To believe that we need to overhaul education programmes throughout the UK is not necessarily true but, rather, we should be looking at them and asking ourselves whether someone of BME or any other identifying group would be able to look at the programme and see themselves reflected within it. We currently cater for the 86% of the population of England and Wales who are white, yet seemingly neglect the remaining 14% who are non-white (ONS, 2019), not to mention the 20% of the NHS population who are BME (NHS Improvement, 2019a).

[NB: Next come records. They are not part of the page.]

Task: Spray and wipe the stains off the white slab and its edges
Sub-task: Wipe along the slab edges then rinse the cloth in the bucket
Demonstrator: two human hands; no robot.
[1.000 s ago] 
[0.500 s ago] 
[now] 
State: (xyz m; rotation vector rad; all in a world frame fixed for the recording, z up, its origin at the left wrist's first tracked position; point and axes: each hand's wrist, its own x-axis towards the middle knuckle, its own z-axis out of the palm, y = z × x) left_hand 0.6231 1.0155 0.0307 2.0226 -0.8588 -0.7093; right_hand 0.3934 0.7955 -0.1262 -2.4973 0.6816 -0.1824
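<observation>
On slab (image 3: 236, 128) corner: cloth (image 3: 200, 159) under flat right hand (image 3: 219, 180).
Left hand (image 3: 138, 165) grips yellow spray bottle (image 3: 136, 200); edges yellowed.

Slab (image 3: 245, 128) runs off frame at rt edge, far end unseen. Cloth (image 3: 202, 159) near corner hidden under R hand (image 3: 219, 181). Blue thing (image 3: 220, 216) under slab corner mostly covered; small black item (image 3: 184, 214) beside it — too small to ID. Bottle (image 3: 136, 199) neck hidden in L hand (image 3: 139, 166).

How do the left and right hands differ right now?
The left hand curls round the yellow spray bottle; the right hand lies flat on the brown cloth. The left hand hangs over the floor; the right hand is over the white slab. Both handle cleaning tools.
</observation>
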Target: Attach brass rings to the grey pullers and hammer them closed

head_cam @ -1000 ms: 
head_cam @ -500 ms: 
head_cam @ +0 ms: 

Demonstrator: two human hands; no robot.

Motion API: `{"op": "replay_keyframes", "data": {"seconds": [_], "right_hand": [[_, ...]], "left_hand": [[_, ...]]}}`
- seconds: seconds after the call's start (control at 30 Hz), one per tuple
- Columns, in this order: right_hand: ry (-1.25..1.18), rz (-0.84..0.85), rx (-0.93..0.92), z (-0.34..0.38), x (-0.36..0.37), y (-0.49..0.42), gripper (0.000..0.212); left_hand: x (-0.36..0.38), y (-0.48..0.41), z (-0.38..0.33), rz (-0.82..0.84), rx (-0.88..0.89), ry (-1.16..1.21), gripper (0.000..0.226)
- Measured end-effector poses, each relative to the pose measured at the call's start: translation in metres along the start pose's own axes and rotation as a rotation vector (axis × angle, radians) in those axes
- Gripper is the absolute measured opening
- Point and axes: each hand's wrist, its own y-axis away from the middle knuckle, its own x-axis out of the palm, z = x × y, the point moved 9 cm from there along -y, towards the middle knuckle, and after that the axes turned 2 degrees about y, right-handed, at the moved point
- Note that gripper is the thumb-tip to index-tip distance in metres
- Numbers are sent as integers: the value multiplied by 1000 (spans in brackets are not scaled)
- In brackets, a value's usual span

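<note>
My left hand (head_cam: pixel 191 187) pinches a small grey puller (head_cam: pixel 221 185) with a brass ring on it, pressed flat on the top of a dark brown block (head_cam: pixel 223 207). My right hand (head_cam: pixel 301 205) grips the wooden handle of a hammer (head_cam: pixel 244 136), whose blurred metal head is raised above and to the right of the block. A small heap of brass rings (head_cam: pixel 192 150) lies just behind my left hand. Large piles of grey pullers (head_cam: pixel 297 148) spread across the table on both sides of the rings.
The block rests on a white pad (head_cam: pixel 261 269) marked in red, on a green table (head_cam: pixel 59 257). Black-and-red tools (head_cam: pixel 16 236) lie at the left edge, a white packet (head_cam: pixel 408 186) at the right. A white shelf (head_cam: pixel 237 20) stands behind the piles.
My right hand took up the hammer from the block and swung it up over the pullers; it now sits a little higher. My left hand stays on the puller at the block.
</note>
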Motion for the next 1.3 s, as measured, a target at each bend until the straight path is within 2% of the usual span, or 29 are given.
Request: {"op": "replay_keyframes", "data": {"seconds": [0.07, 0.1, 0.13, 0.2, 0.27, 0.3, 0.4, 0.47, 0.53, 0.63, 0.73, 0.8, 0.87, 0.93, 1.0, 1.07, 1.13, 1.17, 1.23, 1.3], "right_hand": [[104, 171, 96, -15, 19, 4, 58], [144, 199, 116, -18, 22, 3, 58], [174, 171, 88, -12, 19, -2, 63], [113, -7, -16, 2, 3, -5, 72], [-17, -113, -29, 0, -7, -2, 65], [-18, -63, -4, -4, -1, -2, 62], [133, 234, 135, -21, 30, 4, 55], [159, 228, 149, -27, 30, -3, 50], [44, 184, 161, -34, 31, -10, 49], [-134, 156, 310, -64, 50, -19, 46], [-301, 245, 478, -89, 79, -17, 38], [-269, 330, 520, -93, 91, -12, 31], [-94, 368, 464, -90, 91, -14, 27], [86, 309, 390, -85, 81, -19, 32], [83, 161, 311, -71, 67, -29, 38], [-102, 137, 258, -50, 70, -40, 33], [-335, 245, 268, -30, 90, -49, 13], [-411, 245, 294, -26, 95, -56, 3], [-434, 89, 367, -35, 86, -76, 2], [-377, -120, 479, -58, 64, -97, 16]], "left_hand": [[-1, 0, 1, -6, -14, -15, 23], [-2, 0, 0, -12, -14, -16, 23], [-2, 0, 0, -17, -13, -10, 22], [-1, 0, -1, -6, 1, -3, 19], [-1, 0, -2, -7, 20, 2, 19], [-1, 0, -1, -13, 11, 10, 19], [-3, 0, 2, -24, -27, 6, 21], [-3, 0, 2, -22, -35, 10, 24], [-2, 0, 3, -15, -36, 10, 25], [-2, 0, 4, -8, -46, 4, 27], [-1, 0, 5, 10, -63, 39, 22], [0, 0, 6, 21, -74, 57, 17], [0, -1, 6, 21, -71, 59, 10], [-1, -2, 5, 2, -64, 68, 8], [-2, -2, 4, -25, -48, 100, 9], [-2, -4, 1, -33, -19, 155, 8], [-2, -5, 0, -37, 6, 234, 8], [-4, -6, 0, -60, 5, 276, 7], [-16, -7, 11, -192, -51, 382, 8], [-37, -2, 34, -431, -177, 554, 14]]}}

Universities could increase BME representation by encouraging greater diversity within roles such as student representatives and also listening and acting upon feedback from students of all backgrounds. This feedback should also include how students feel topics related to BME communities are being covered and encourage suggestions to improve this. This inclusive teaching and enabling would allow graduates to be able to effectively treat anyone, no matter their background.
Worldwide, universities face unprecedented uncertainty at this time, therefore perhaps now is the time to take stock and figure out how to truly represent all those who we should already be representing.